> [Task requirements]
Please copy out the full listing that follows exactly; no picture belongs in the copy.

---------- Information shown

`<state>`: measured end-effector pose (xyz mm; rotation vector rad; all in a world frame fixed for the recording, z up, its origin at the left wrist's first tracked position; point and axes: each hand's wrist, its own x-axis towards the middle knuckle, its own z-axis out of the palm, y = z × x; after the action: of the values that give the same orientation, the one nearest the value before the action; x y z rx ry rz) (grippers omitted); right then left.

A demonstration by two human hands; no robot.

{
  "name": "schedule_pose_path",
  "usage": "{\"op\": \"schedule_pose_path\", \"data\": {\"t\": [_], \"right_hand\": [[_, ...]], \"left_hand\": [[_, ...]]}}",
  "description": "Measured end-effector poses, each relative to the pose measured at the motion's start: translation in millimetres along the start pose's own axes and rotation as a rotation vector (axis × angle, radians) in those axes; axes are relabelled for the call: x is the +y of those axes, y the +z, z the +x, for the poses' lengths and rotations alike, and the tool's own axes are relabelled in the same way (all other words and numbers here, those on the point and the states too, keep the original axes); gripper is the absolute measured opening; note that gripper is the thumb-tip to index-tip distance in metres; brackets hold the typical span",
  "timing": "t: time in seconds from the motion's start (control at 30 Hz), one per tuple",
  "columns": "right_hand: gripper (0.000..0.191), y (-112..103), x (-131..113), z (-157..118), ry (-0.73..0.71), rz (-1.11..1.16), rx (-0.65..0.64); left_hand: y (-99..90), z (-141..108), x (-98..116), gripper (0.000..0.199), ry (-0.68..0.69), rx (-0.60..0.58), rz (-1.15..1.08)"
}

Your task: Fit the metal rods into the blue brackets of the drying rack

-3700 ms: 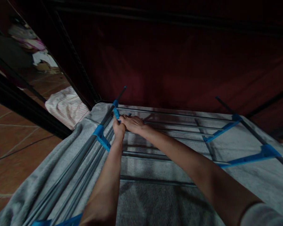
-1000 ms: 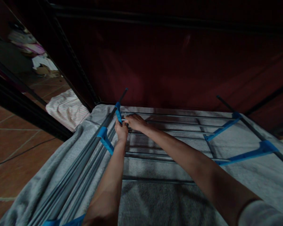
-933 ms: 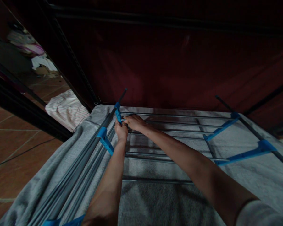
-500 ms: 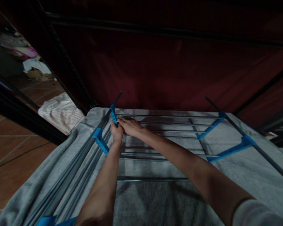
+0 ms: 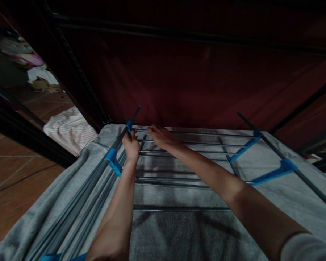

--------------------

> [Reply]
`<state>`: measured end-effector pose (xyz mm; rotation vector rad; all in a world frame fixed for the recording, z up, its origin at the left wrist's first tracked position; point and axes: each hand's wrist, its own x-axis towards the middle knuckle, its own z-axis out of the palm, y = z × x; after the action: of the values that give the same orientation, the one nearest the value before the action; x y z rx ry rz) (grippers omitted); right then left.

A demonstration by two human hands; no robot.

{
  "name": "schedule_pose_path",
  "usage": "{\"op\": \"schedule_pose_path\", \"data\": {\"t\": [_], \"right_hand\": [[_, ...]], \"left_hand\": [[_, ...]]}}",
  "description": "Measured end-effector poses, each relative to the pose measured at the motion's start: translation in millimetres along the start pose's own axes and rotation as a rotation vector (axis × angle, radians) in those axes; axes are relabelled for the call: x is the +y of those axes, y the +z, z the +x, for the poses' lengths and rotations alike, and the tool's own axes are relabelled in the same way (all other words and numbers here, those on the point and the states too, keep the original axes); gripper is the absolute measured opening; note that gripper is the thumb-tip to index-tip distance in metres; brackets hold the typical span",
  "timing": "t: time in seconds from the motion's start (control at 30 Hz), one per tuple",
  "columns": "right_hand: gripper (0.000..0.191), y (-112..103), x (-131..113), z (-157..118), ry (-0.73..0.71), rz (-1.11..1.16), rx (-0.65..0.64); left_hand: y (-99..90), z (-141..108), x (-98..116), gripper (0.000..0.199), ry (-0.68..0.69), rx (-0.60..0.58), rz (-1.15..1.08)"
}

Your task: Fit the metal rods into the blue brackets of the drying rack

-3700 ms: 
-1000 ms: 
-933 ms: 
-500 ms: 
+0 ms: 

This exercise has nothing further to it.